Query Errors and Problems
Access identifies (traps) four types of errors during the execution of an action query:
- Duplicate primary keys. This type of error occurs if you attempt to append a record to a table or update a record in a table when the result is a duplicate primary key or a duplicate of a unique index key value. Access will not update or append any rows that would create duplicate values in primary keys or unique indexes. For example, if the primary key of a contract archive table is ContractID, Access won't append a record that contains a ContractID already in the table. Before attempting to append such rows, you might have to change the primary key values in the source table to avoid the conflict.
- Data conversion errors. This type of error occurs when you attempt to append data to an existing table and the data type of the receiving field does not match that of the sending field (and the data in the sending field cannot be converted to the appropriate data type). For example, this error will occur if you attempt to append a text field to an integer field and the text field contains either alphabetic characters or a number string that is too large for the integer field. You might also encounter a conversion error in an update query if you use a formula that attempts a calculation on a fieldthat contains characters. (For information on data conversions and potential limitations, see Table 6-1 in Chapter 6, 'Modifying Your Database Design.')
- Locked records. This type of error can occur when you run a delete query or an update query on a table that you share with other users on a network . Access cannot update records that are in the process of being updated by some other user. You might want to wait and try again later when no one else is using the affected records to be sure that your update or deletion occurs.
- Validation rule violations. if any of the rows being inserted or any row being updated violates either a field validation rule or the table validation rule, Access notifies you of an error and does not insert or update any of the rows that fail the validation test.
Another problem that can occur, although it isn't an error as such, is that Access truncates data that is being appended to text or memo fields if the data does not fit. Access does not warn you when this happens. You must be sure (especially with append queries) that the receiving text and memo fields have been defined as large enough to store the incoming data.
An Error Example
Earlier in this chapter, you learned how to create an append query to copy old contracts to an archive table. What do you suppose would happen if you copied rows through September 30, 1996, forgot to delete them from the main table, and then later asked to copy rows through December 31, 1996? If you try this starting with an empty archive table in the Entertainment Schedule database, you'll get an error dialog box similar to the one shown in Figure 9-22.

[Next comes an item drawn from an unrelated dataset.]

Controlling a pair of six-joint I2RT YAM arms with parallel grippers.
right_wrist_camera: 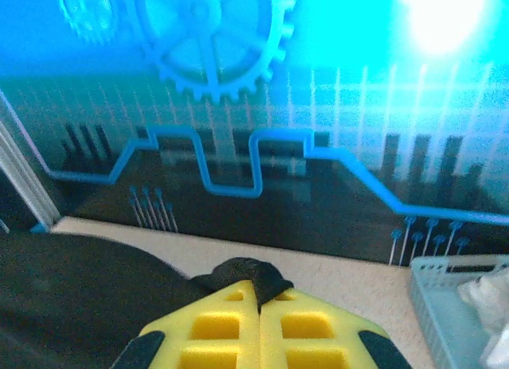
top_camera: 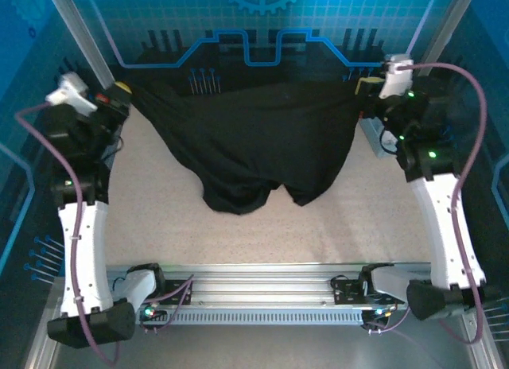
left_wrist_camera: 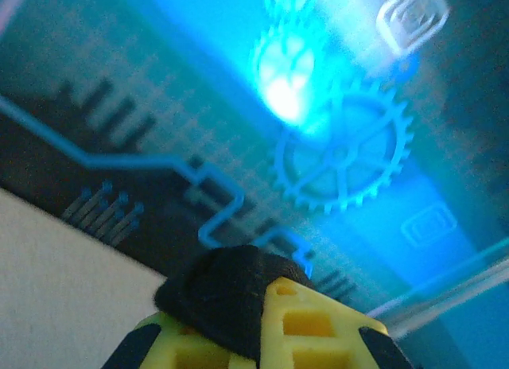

The dialog box declares that 35 records won't be inserted because of duplicate primary key values. Access didn't find any data conversion errors. Note that if some fields have conversion problems, Access might still append the row but leave the field set to Null. Because this table isn't shared on a network, there aren't any locking errors. When you see this dialog box, you can click the Yes button to proceed with the changes that Access can make without errors. You might find it difficult later, however, to track down all the records that were not updated successfully. Click the No button to cancel the append query.
Deleting Groups of RowsYou're not likely to keep all the data in your database forever. You'll probably summarize some of your detailed information as time goes by and then delete the data you no longer need. You can remove sets of records from your database using a delete query.
Testing with a Select
Query and Parameters
Once you have calculated and saved all the sales data and moved old contracts to the archive table, you should remove the contracts from the active table. This is clearly the kind of query that you will want to save so that you can use it again and again. You can design the query to automatically calculate which records to delete based on the current system date. (If you do this, you should probably change the query qryXmplArchiveOldContracts to work the same way.) The query can also be designed with a parameter so that a user can specify which data to delete when you run the query. Either design makes it unnecessary to change the query at each use.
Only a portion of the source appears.